In what appears to be a first, a federal district court has held that the “Petroleum Exclusion” under the Comprehensive Environmental Response, Compensation, and Liability Act (“CERCLA”) preempts state-law contribution claims for costs incurred remediating petroleum-contaminated soil at a CERCLA site. The case is Members of the Beede Site Group v. Federal Home Loan, Mortgage Corp., No. 09-370(WES), 2013 WL 4778570 (D.N.H. Sept. 5, 2013).

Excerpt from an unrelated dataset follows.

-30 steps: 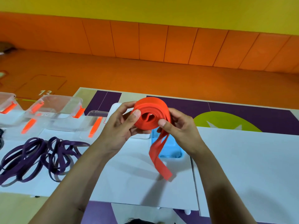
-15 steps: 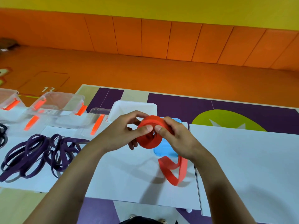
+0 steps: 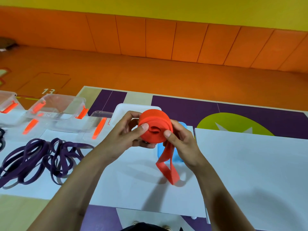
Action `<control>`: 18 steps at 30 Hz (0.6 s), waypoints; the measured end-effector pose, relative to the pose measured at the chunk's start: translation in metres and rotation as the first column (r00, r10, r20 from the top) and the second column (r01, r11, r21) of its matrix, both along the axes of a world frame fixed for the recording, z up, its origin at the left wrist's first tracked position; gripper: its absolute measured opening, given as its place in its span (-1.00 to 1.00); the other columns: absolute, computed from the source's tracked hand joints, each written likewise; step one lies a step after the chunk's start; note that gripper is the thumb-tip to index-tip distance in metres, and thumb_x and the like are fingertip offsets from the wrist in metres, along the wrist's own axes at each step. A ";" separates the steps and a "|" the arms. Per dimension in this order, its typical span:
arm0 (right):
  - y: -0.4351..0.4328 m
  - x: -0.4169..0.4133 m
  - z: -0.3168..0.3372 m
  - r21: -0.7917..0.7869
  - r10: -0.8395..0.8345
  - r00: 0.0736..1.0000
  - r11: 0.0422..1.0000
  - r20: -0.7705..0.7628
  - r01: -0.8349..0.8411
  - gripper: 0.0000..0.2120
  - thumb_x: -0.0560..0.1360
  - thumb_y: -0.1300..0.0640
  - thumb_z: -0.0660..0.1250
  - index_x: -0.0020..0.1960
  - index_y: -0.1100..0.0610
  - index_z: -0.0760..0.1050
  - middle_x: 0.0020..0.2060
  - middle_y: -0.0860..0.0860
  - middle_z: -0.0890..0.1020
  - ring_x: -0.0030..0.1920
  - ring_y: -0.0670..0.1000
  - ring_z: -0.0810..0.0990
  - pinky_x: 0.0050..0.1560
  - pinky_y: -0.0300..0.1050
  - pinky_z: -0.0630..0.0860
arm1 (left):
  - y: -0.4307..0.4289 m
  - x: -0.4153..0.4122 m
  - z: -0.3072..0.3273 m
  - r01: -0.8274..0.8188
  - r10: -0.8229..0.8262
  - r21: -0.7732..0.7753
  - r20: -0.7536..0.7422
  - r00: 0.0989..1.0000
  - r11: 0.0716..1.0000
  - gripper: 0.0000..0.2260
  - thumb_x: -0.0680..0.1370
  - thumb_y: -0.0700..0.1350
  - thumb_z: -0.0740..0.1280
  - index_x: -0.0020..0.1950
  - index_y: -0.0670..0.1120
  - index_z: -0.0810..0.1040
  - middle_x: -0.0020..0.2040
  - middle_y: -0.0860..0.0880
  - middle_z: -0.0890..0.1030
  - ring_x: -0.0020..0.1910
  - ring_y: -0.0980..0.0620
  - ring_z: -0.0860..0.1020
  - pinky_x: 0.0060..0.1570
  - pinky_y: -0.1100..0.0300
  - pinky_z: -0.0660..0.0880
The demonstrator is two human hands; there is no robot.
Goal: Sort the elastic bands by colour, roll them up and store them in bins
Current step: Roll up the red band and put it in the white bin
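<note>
Along the far left edge of the tabletop point(image 3: 250, 164) stand clear bins point(image 3: 56, 110) of hard see-through plastic with orange clips; whether any holds a roll cannot be told. Toward the front left lie the purple bands point(image 3: 41, 157), flat, matte, rubbery loops in a loose tangle, not yet rolled. Near the middle of the far edge sits a white tub point(image 3: 126, 109), smooth and round-cornered.

Just in front of the tub, lifted off the tabletop, is the orange band point(image 3: 155, 125): a wide, flat strip wound into a thick coil with a puckered centre. The left hand point(image 3: 123, 137) grasps the coil, thumb pressed on its near face and fingers curled behind. The right hand point(image 3: 181, 144) pinches the opposite rim, thumb on the face, fingers round the back. Between the wrists the unwound tail hangs down as a doubled loop over a blue tray point(image 3: 160, 150); whether its end touches the tabletop I cannot tell.

The likely trouble is the stretch in the rubber: if either thumb eases, the wraps could spring apart or slide sideways into a cone, and the coil would have to be started over. The hanging loop shows a twist, which could wind in crooked and leave a lumpy roll that sits badly in a bin. The last turn will probably need pinning until the roll is set down.
</note>
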State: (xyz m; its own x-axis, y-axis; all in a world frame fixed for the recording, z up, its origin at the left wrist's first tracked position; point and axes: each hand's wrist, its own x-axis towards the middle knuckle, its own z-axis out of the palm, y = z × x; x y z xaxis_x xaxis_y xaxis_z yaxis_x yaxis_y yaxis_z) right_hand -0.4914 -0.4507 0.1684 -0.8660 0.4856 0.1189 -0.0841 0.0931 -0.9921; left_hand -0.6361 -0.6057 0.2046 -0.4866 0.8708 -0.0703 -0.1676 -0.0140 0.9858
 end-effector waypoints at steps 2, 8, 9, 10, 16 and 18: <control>-0.002 -0.004 0.001 0.009 -0.017 1.000 1.000 0.008 0.017 -0.71 0.61 -0.02 0.29 0.28 0.05 0.57 -0.09 0.03 0.63 -0.22 -0.01 0.56 -0.14 -0.11 0.54 | 0.001 0.003 -0.006 0.001 -0.003 0.021 0.118 0.993 1.000 -0.67 0.58 -0.09 0.38 0.29 -0.14 0.41 0.19 -0.13 0.65 0.08 -0.31 0.69 0.01 -0.15 0.65; 0.008 -0.001 0.009 0.109 0.100 0.981 0.987 0.167 -0.119 -0.69 0.62 0.03 0.34 0.34 0.07 0.54 -0.10 -0.27 0.66 -0.08 -0.22 0.63 -0.05 -0.33 0.53 | -0.008 -0.016 0.004 0.014 -0.108 -0.303 -0.295 0.949 0.953 -0.64 0.51 0.12 0.41 0.22 -0.01 0.48 0.21 0.00 0.60 -0.17 -0.18 0.72 -0.21 -0.08 0.67; 0.008 -0.002 0.009 0.134 0.122 0.972 0.979 0.199 -0.151 -0.66 0.60 -0.02 0.37 0.34 0.02 0.55 0.02 -0.21 0.66 0.06 -0.15 0.65 0.08 -0.22 0.56 | -0.010 -0.020 0.009 -0.011 -0.131 -0.332 -0.400 0.907 0.943 -0.62 0.48 0.17 0.42 0.22 0.05 0.50 0.19 0.05 0.59 -0.21 -0.14 0.70 -0.28 -0.01 0.66; 0.008 -0.003 0.009 0.164 0.141 0.964 0.970 0.225 -0.180 -0.64 0.57 -0.07 0.40 0.33 -0.01 0.56 0.09 -0.15 0.65 0.15 -0.06 0.64 0.19 -0.08 0.58 | -0.010 -0.022 0.013 -0.017 -0.158 -0.347 -0.469 0.869 0.938 -0.61 0.46 0.21 0.42 0.23 0.12 0.51 0.17 0.08 0.58 -0.24 -0.12 0.68 -0.33 0.04 0.64; 0.002 -0.007 0.015 0.136 0.123 0.974 0.979 0.193 -0.151 -0.65 0.46 -0.16 0.45 0.19 -0.05 0.61 0.03 -0.13 0.68 0.06 -0.06 0.66 0.08 -0.12 0.61 | -0.008 -0.023 0.016 0.097 -0.274 -0.354 -0.492 0.826 0.930 -0.71 0.52 0.18 0.39 0.19 0.14 0.55 0.12 0.07 0.59 -0.15 -0.15 0.70 -0.26 -0.06 0.69; 0.003 -0.004 0.014 0.153 0.076 0.982 0.983 0.174 -0.103 -0.69 0.46 -0.16 0.44 0.13 -0.05 0.61 -0.09 -0.18 0.66 -0.12 -0.12 0.61 -0.05 -0.22 0.54 | -0.009 -0.021 0.009 0.079 -0.200 -0.278 -0.439 0.876 0.957 -0.72 0.53 0.15 0.40 0.20 0.10 0.54 0.12 0.07 0.58 -0.09 -0.16 0.70 -0.26 -0.10 0.68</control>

The plaintiff asserted claims against other potentially responsible parties for contribution under CERCLA and, alternatively, under state law. The district court characterized the plaintiff as contending that, “if it loses its argument on the applicability of the Petroleum Exclusion, state law gives back an avenue for recovery that Congress took away.” Id. at *5. The court rejected the plaintiff’s attempt to use state law to “gap fill” its CERCLA claim, holding that CERCLA’s Petroleum Exclusion reflected “a political determination” by Congress that would be “undermine[d]” if plaintiffs were allowed to use state law to recover the “response costs it incurred under CERCLA” to remediate petroleum contamination. Id. at *6.

When Congress enacted CERCLA in 1980, it excluded qualifying “petroleum” substances from the broad universe of substances that may give rise to liability under the statute, except for those that are otherwise specifically listed as hazardous substances under the statute. 42 U.S.C. § 9601(14). The scope of the Petroleum Exclusion has been heavily litigated over the years and it is not always clear whether the exclusion applies to the contamination at a given site. Accordingly, plaintiffs typically assert state-law claims in addition to their CERCLA claims, provided that state law does not contain a similar exclusion for petroleum contamination.

This strategy has been successful in the past; previous court decisions addressing the preemption issue have concluded that CERCLA does not preempt state-law claims to recover costs incurred remediating petroleum contamination. See, e.g., New Mexico v. Gen. Elec. Co., 335 F. Supp. 2d 1185, 1226–27 (D.N.M. 2004) (“If the Plaintiffs now seek damages only for. . . pollution by release of petroleum products alone,. . . then there need be no conflict between the state remedies and the purposes and objectives of CERCLA, even in the context of ongoing CERCLA remediation. . . .”); Coastline Terminals of Conn., Inc. v. USX Corp., 156 F. Supp. 2d 203, 209 (D. Conn. 2001) (“Coastline’s state law claims related to allegations of petroleum releases are not preempted by CERCLA.”); Volunteers of Am. of W. N.Y. v. Heinrich, 90 F. Supp. 2d 252, 260 (W.D.N.Y. 2000) (“[S]ince CERCLA specifically excludes from coverage. . . petroleum contamination. . . , plaintiff has properly alleged state common law claims to recover damages which are not available under CERCLA.”).

The court in Members of the Beede Site Group acknowledged that CERCLA “is not a comprehensive regulatory scheme that occupies the entire field of environmental remediation,” 2013 WL 4778570 at *6, but it was not persuaded, as these other courts were, that CERCLA’s spirit of cooperative federalism permits plaintiff to pursue contribution under state law for costs incurred remediating petroleum-contaminated soil at a CERCLA site. Notably, the plaintiff was party to a consent decree with EPA and sought costs that “Plaintiff itself asserts” were incurred “under CERCLA.” Id. Thus, the court might have reached a different conclusion regarding the viability of the state-law claims if it had been persuaded that plaintiff’s response actions addressing the petroleum contamination were separate from its response actions “under CERCLA.”